A related entity, starvation ketoacidosis, can occur in non-diabetic pregnant women following periods of inadequate caloric intake. This occurs because pregnancy increases ketone body production by approximately two- to four-fold compared with the non-pregnant state [6,7]. Another uncommon presentation is euglycaemic DKA (EDKA), defined as significant metabolic acidosis with near-normal blood glucose levels, which can further obscure timely recognition [8].
Given the potential for atypical biochemical profiles and subtle clinical manifestations, delayed diagnosis remains a considerable concern. Prompt identification and early initiation of therapy are critical to optimising maternal and foetal outcomes. Here, we present a unique case of DKA in pregnancy occurring in the context of transient hyperglycaemia lasting less than 24 hours and normal HbA1c levels, likely triggered by dehydration or sepsis. This case highlights the diagnostic difficulties posed by atypical presentations of DKA in pregnancy.
Case presentation
A 30-year-old Caucasian woman, 17 weeks pregnant (gravida 4, para 2), attended the Accident and Emergency Department with a one-week history of epigastric pain, nausea, multiple episodes of vomiting, watery vaginal loss, and per-vaginal bleeding. The vomiting was so severe that the patient could not keep any solids or liquids down. She was unbooked and had not received any antenatal care. A private ultrasound scan performed a week ago had shown an intrauterine live pregnancy corresponding to 16 + 6 weeks of gestation.
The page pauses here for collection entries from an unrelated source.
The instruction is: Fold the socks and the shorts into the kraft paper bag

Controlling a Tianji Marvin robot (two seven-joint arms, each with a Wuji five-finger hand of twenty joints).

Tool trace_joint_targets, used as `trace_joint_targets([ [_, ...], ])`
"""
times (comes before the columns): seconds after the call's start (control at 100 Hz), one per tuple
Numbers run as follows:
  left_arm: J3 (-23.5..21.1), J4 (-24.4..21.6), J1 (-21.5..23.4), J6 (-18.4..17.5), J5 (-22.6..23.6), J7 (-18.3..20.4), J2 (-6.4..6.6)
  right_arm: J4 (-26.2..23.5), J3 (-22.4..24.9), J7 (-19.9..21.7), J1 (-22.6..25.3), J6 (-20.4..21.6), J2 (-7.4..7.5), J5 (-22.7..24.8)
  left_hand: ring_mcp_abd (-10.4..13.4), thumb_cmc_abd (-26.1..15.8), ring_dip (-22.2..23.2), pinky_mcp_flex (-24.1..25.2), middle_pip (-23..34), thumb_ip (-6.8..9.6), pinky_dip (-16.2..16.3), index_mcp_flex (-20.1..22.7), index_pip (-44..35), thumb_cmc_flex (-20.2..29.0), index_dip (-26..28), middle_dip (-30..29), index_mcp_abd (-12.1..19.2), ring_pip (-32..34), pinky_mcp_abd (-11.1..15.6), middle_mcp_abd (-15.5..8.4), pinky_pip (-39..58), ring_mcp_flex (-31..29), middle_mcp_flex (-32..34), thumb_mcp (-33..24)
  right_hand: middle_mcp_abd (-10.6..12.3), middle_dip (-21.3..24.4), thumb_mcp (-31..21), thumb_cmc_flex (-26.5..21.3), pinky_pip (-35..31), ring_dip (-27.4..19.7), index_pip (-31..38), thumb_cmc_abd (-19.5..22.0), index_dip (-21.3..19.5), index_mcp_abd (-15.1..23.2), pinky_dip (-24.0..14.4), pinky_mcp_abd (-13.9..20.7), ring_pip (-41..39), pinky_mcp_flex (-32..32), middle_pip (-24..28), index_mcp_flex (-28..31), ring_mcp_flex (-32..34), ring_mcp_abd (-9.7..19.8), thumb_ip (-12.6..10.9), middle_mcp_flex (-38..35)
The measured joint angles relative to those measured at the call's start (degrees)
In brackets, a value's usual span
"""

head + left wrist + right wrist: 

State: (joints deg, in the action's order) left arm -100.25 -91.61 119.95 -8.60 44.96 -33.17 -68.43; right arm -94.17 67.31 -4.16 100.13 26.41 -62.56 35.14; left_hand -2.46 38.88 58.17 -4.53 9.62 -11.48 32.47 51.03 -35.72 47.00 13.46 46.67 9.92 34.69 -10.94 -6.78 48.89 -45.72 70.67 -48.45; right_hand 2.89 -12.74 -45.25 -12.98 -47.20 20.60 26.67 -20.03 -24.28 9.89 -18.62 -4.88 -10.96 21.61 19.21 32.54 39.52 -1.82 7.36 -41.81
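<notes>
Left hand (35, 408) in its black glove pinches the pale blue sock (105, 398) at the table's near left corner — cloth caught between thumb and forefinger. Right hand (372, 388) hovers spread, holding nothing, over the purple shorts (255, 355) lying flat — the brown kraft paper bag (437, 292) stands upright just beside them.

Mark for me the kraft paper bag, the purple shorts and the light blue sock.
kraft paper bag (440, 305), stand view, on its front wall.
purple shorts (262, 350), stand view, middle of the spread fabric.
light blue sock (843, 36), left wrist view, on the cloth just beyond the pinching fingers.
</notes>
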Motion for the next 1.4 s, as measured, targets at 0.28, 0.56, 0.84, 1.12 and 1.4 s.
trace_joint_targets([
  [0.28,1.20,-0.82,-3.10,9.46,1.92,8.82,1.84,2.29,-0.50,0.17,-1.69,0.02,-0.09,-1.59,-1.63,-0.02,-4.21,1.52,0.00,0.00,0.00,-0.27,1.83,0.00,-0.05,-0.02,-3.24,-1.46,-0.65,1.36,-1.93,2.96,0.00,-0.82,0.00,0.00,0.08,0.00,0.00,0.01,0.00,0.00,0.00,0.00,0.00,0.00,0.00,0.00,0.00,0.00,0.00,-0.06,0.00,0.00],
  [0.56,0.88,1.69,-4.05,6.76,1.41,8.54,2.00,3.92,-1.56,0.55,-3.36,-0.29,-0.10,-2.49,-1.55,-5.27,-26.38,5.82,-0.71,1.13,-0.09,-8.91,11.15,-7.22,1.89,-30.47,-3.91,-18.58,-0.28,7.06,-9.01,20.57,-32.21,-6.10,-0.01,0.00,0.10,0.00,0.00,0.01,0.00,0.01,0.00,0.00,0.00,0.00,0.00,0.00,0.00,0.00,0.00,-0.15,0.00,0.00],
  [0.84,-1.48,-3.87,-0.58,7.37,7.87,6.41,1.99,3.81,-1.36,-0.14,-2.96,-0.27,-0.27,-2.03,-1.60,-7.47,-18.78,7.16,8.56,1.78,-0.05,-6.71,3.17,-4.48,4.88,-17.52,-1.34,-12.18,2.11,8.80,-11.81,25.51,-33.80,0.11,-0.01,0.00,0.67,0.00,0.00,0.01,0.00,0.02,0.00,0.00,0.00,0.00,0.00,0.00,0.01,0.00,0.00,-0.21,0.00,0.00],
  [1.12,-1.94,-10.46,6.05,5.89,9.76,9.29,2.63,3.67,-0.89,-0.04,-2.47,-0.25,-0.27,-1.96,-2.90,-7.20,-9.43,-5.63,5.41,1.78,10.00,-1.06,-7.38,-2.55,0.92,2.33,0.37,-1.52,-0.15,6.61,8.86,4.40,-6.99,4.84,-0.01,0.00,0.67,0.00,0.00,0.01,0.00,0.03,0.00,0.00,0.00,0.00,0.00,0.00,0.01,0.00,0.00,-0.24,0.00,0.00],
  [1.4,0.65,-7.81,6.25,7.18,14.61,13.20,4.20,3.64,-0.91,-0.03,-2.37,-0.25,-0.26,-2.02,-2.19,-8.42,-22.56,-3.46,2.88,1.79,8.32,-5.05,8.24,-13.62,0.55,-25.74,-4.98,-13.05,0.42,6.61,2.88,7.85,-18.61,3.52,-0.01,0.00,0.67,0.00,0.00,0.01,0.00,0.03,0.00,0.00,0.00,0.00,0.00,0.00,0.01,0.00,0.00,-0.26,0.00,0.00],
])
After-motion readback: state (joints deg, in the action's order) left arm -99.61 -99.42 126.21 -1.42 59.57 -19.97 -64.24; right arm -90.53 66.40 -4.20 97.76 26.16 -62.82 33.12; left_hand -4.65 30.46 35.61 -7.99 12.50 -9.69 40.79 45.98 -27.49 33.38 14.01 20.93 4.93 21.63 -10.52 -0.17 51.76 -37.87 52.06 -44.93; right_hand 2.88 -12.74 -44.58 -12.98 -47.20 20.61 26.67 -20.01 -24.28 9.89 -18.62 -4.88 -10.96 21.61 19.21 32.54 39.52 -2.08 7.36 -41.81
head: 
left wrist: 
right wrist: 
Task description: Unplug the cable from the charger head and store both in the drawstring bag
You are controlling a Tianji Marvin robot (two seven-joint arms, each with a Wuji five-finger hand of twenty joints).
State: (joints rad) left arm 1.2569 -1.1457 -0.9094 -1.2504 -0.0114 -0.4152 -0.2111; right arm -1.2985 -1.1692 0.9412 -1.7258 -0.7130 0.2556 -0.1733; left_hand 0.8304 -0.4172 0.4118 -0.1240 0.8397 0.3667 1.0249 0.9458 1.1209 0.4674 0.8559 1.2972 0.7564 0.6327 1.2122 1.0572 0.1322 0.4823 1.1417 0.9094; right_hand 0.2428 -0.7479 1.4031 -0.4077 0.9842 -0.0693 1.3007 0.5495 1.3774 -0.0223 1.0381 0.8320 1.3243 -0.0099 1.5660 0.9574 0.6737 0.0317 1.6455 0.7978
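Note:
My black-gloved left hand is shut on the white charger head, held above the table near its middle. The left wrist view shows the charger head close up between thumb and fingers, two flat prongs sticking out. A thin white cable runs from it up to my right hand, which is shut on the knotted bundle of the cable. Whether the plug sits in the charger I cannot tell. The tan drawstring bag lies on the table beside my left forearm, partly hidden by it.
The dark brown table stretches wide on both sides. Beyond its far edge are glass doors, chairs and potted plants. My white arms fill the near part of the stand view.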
Her past medical history included infective endocarditis and mitral valve repair six months earlier. She was also known to have hypertension, depression, and a history of alcohol abuse. However, in this episode, she gave no history of alcohol intake. There was no history of any drug abuse. The patient did not have any personal history of diabetes or gestational diabetes in her previous pregnancies, and no family history of diabetes. Her regular medications included aspirin, warfarin, labetalol, and sertraline.
On examination, she appeared prostrate and dehydrated, with dry mucous membranes suggestive of significant volume depletion. Her vital signs were a heart rate of 120 bpm, respiratory rate 20/min, oxygen saturation 100% on room air, temperature 36.5 °C, and blood pressure 118/78 mmHg. On auscultation, the chest was clear, and the cardiovascular examination was unremarkable. Abdominal examination revealed epigastric and suprapubic tenderness. Her Glasgow Coma Scale score was 15/15. On gynaecological examination, preterm pre-labour rupture of membranes (PPROM) was confirmed.
A venous blood gas (VBG) analysis showed a pH of 7.034, glucose 15.6 mmol/L, lactate 3.1 mmol/L, base excess −25.9, ketones 5.6 mmol/L (reference 0.6-1.5 mmol/L), and bicarbonate 8.2 mmol/L, consistent with severe metabolic acidosis, hyperglycaemia, and ketosis.
The laboratory investigations are charted in Table 1.
A bedside trans-abdominal ultrasound revealed anhydramnios and absent fetal cardiac activity, confirming intrauterine demise.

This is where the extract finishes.